O presidente chinês afirmou que China e Irlanda compartilham a defesa do multilateralismo e da governança global, defendendo um sistema mais justo e equilibrado, em contraste com práticas unilaterais que podem desestabilizar a paz internacional. Ele concluiu destacando a importância do diálogo, do respeito mútuo e da observância das normas internacionais como base para a cooperação entre os países.

‘Ninguém pode agir como polícia mundial’

Já o ministro das Relações Exteriores da China, Wang Yi, reafirmou neste domingo (4) a posição de Pequim sobre a Venezuela, declarando que a China sempre se opôs ao uso ou ameaça de força, assim como a qualquer tentativa de impor a vontade de um país sobre outro. Wang, que também é membro do Bureau Político do Comitê Central do Partido Comunista da China, fez as declarações durante a Sétima Rodada do Diálogo Estratégico China-Paquistão entre Ministros das Relações Exteriores, em Beijing, ao lado do vice-primeiro-ministro e ministro das Relações Exteriores do Paquistão, Mohammad Ishaq Dar.

Segundo o ministro, a situação internacional atual está cada vez mais volátil e interconectada, e o bullying unilateral se torna cada vez mais grave. Ele destacou que a mudança súbita na situação da Venezuela tem atraído atenção de toda a comunidade internacional.

“Nunca acreditamos que qualquer país possa desempenhar o papel de polícia mundial, nem concordamos que qualquer país possa se colocar como juiz internacional. A soberania e a segurança de todos os países devem ser plenamente protegidas pelo direito internacional”, afirmou Wang Yi.
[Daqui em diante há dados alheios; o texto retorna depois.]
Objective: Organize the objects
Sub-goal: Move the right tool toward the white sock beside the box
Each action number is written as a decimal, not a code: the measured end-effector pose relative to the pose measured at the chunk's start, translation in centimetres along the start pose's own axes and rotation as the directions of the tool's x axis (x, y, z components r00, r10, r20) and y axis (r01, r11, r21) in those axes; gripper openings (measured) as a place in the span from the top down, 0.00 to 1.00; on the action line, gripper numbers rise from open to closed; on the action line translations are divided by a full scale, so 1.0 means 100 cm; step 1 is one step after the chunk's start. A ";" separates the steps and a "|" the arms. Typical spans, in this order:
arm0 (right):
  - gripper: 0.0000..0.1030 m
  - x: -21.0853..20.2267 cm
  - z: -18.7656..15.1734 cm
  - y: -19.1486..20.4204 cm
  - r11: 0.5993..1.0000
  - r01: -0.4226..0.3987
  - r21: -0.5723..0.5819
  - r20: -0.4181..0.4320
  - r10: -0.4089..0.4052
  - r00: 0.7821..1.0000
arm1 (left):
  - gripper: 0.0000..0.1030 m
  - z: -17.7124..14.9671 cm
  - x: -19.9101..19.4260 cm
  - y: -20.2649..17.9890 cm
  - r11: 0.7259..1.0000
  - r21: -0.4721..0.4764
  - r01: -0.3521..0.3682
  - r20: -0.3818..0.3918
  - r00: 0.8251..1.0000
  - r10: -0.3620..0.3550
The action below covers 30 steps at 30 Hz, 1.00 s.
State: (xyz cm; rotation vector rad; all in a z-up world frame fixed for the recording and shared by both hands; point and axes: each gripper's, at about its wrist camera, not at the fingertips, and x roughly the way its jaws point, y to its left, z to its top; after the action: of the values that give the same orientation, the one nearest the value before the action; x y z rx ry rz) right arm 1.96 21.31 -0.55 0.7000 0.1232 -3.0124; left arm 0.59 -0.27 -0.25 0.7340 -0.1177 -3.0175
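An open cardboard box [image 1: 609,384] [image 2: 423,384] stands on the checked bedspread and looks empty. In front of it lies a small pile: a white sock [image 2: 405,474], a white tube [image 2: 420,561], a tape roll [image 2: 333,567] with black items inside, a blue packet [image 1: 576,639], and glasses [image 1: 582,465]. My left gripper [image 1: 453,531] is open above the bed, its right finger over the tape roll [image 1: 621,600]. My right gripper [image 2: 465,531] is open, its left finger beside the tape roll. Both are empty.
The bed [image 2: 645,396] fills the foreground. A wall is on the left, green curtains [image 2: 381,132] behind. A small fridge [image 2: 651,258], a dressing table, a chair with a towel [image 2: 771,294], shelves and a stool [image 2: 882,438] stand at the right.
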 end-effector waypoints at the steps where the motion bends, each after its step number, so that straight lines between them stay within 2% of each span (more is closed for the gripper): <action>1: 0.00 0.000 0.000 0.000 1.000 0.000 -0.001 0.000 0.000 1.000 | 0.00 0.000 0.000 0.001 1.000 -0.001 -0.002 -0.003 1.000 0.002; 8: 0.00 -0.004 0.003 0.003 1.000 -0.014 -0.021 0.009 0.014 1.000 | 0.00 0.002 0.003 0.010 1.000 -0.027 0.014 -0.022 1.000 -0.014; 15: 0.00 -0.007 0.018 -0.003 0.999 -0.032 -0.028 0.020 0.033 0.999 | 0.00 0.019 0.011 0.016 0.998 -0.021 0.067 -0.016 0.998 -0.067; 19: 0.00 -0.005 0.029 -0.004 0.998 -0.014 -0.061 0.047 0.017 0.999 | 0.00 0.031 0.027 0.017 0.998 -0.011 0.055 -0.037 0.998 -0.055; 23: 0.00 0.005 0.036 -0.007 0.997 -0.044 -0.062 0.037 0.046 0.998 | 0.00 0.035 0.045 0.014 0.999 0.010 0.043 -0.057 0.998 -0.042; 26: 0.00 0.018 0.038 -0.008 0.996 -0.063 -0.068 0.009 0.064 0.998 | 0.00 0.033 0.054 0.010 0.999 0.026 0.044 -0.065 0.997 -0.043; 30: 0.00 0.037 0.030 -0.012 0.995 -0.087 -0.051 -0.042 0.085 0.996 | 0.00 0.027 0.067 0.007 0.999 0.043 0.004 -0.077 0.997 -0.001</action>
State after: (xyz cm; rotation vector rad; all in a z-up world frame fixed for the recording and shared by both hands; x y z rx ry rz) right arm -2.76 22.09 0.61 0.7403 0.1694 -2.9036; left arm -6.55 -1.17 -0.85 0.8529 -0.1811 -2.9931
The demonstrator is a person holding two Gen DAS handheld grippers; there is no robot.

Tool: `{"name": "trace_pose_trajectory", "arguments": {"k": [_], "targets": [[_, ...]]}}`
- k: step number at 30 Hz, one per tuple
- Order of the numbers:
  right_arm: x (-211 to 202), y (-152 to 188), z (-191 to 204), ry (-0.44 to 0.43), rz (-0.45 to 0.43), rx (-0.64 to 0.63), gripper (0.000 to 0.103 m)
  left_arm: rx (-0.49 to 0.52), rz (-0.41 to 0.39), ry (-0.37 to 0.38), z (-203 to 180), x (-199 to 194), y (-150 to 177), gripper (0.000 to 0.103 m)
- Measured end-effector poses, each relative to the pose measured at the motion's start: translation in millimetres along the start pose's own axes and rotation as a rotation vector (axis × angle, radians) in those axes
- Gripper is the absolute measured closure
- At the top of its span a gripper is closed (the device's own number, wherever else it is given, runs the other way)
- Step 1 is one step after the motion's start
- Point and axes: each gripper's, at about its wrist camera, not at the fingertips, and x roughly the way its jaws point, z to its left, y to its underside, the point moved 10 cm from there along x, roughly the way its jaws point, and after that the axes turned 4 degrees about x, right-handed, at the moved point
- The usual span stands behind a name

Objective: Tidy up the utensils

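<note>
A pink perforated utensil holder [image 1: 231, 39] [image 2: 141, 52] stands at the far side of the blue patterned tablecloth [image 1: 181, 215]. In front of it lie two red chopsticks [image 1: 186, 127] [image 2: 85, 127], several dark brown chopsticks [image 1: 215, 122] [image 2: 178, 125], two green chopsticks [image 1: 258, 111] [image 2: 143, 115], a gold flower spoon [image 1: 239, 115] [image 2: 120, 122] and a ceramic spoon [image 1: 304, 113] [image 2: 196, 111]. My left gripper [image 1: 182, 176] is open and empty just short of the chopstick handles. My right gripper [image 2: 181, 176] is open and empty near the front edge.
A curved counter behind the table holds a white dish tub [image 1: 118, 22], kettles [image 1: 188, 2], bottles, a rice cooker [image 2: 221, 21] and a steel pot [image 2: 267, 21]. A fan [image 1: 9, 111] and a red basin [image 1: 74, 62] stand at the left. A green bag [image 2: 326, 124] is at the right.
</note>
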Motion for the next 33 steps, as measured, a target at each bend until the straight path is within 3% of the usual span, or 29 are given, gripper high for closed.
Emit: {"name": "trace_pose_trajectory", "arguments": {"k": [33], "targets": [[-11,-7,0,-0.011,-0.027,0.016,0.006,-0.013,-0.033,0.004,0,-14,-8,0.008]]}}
Wang salientou o papel do multilateralismo e da diplomacia:

“A China está disposta a trabalhar com a comunidade internacional, incluindo o Paquistão, para defender a Carta da ONU, manter os princípios da moral internacional, proteger a igualdade entre os países e salvaguardar a paz e o desenvolvimento mundiais.”

O chanceler enfatizou que a cooperação internacional é essencial para construir uma comunidade de futuro compartilhado para a humanidade, reiterando a posição firme da China em defesa da soberania venezuelana e do respeito às normas internacionais.

O porta-voz do Ministério das Relações Exteriores da China, Lin Jian, também disse em coletiva de imprensa em Pequim que a China exige a libertação imediata de Maduro e Flores. Ele destacou que o país asiático já deixou clara sua posição sobre o sequestro forçado pelos Estados Unidos e expressou grave preocupação:

“A China manifesta grave preocupação com o sequestro forçado do presidente Maduro e sua esposa e com sua remoção do país. A ação dos EUA é uma clara violação do direito internacional, das normas fundamentais das relações entre Estados e da Carta das Nações Unidas. Instamos os Estados Unidos a garantir a segurança pessoal de Maduro e sua esposa, libertá-los imediatamente, cessar a subversão do governo da Venezuela e resolver questões por meio do diálogo e da negociação”, afirmou Lin Jian.

o porta-voz reforçou a importância do multilateralismo e da atuação da ONU:

“É fundamental que divergências internacionais sejam resolvidas diplomaticamente e que o Conselho de Segurança da ONU exerça plenamente seu papel na manutenção da paz e da segurança globais. A China continuará a defender a soberania da Venezuela e a ordem multilateral, protegendo os princípios do direito internacional.”

Lin Jian concluiu afirmando que a China trabalhará junto à comunidade internacional para garantir justiça, equidade e respeito às normas internacionais, reiterando solidariedade ao governo e ao povo venezuelano.